--- Source material Enclosed Below ---

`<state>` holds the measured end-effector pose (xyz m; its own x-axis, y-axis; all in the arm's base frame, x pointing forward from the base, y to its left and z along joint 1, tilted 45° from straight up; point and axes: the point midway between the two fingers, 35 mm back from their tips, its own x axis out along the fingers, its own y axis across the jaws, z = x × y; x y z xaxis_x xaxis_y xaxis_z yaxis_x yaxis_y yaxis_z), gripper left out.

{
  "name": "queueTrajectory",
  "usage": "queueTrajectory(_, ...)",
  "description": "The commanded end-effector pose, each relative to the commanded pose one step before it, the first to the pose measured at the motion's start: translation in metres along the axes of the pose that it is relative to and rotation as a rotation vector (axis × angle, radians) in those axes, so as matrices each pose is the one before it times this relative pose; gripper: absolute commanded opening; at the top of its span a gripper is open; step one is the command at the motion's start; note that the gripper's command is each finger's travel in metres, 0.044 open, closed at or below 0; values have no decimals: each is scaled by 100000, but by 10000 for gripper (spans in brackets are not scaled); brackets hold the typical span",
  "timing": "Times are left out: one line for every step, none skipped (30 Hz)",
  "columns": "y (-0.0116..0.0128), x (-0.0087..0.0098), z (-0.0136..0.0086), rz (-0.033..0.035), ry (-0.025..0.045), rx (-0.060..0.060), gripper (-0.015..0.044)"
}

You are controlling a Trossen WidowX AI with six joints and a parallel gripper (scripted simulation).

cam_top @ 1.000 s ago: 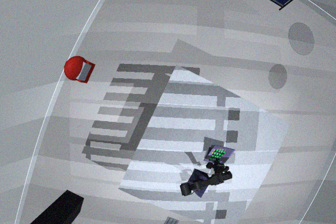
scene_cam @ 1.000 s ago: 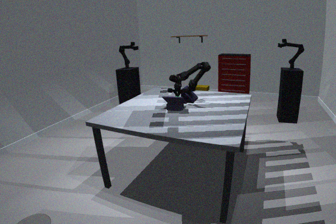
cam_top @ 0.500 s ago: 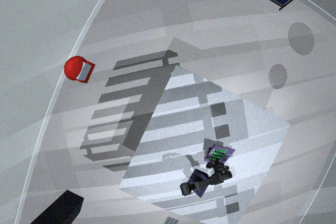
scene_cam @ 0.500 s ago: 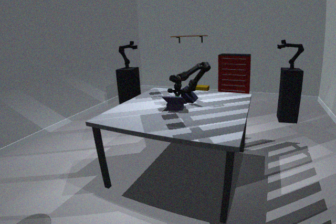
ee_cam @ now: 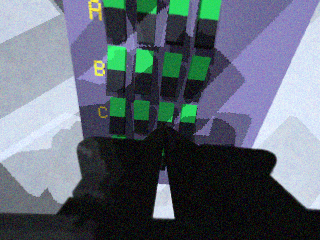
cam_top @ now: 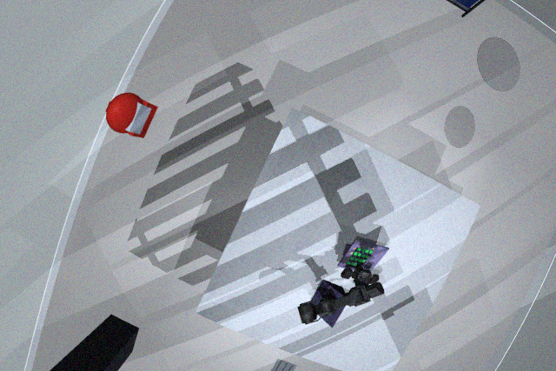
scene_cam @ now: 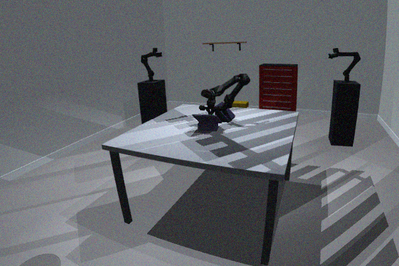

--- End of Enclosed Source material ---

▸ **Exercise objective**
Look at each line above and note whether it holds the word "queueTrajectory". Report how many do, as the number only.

▸ **The answer**
2